Потом — не могу вспомнить, до смерти матери или после? — Кутилов появляется в моей памяти ещё раз… маленький, хохлатый, в серой мышиной форме, небрежно выбившейся из-под широкого ремня, он сидит за школьным роялем, и звонкие, чёткие трели так и летят из-под его пальцев — прекрасные, видимо, способности были у него… и это всё, что я сейчас знаю о нём, и больше навряд ли, наверное, узнаю.

Мы и сами уже заглядывали в чёрную бездну — не говоря уже о болезнях, когда сознание содрогалось от надвигающихся из темноты ужасов… Страшные, холодящие душу нападения происходили вдруг и среди бела дня, вроде ни с того ни с сего.

Помню, как провалилась в дыхательное горло вишнёвая косточка и не хотела выходить — помню белую скатерть, несколько предыдущих косточек с ошметками тёмной мякоти на остреньких краях… и вдруг — неудачный вдох, и — остановилось дыхание! Сначала я покашливаю вежливо (не люблю беспокоить других!), потом вскакиваю, выхожу в прихожую, возвращаюсь… дыхания нет!.. и главное — я не знаю в этот момент: появится оно через некоторое время — или уже никогда? Движения мои ускоряются, все тоже вскакивают. Я с надеждой выбегаю во тьму, с отчаянием — вбегаю обратно, на свет, сигналя вытаращенными глазами — с надеждой оглядывая всех — что делать, а? Удары по спине, крики:

«Глотни!», «Выпей воды!» — но я уже понимаю, что это не поможет. Сколько проходит? — минута, две? — и ничего! То есть — как это ничего? Всё безнадёжней, всё страшнее, перед глазами всё темнее, и вот уже нет школьника, и даже человека — что-то древнее, атавистическое, мощное начинает звериное сражение за жизнь — уже не рык, а какой-то ыыыыык пытается прорваться сквозь глотку… нет уже ни квартиры, ни родственников… есть какой-то ящер, пытающийся изо всех сил не умереть… потом я медленно возвращаюсь в комнату, вижу свет… я стою неподвижно… дыхание, кажется, слегка проходит… или — почему же я вернулся обратно? Главное — не пошевелиться, удержать эту спасительную позу… может — она единственная, остальные гибельны? Я стою. Слезы счастья — которые поначалу вырвались, как слезы ужаса, едко пощипывая, текут по щекам.

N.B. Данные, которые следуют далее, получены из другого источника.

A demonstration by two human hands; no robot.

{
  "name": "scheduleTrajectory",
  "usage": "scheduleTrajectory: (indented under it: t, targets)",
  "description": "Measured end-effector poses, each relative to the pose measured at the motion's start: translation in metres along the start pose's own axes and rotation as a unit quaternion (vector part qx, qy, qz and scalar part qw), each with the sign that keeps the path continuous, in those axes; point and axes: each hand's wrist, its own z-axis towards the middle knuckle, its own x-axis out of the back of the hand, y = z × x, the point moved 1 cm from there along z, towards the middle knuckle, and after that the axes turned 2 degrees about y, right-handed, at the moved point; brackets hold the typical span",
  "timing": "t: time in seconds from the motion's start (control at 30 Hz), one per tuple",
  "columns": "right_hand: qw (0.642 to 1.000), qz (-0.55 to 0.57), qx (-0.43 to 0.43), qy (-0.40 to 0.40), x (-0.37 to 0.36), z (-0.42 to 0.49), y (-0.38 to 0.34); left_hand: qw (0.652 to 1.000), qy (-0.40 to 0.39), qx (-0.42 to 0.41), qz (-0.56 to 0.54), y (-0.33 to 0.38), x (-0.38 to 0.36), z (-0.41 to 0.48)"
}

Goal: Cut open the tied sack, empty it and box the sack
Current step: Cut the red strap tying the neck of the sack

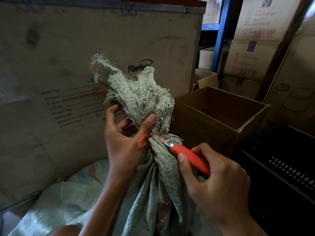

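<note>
Head view. Sack stands upright, neck bound by a red tie. Left hand grasps the neck above the tie. Right hand is clenched round a red knife, blade tip at the tie; whether it has caught the string is unclear. Step in hand: cutting open. Next: sever the tie, edge kept off the left thumb. Open box stands just beside.

Left hand: is showing bare, with a short, plain thumbnail.
Right hand: is showing bare as well, its thumbnail also trimmed short.
Left forearm: is running uncovered down to the bottom edge.
Right forearm: is running uncovered to the lower right edge.
</note>
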Motion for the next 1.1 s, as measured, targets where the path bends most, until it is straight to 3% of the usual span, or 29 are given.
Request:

— Всё! — понимаю я, и с бледной, но уже победной улыбкой усаживаюсь за столом, и даже беру дрожащей рукой дребезжащую чашку. Словно и из ушей вылетели пробки — громкий радостный гул окружает меня.

— Ну ты, брат, испугал! — счастливо улыбается отец, и я чувствую, как я, чуть было не исчезнувший, люблю его.

Уже поднимается хохот: обычное будничное чаепитие превратилось после ухода мрачной гостьи в празднество, в карнавал.

Отец — давно я уже не видал его таким растроганным, радостным, разговорчивым — рассказывает, что и у него есть такая штука — спазмы горла из-за всякой ерунды, а иногда даже просто так, от судорожного сглатывания слюны… и всё: кажется, пришёл конец, время твоё убегает… и теряя всякий стыд, понимая, что не о стыде уже надо тут думать, испускаешь ыыыыыыык!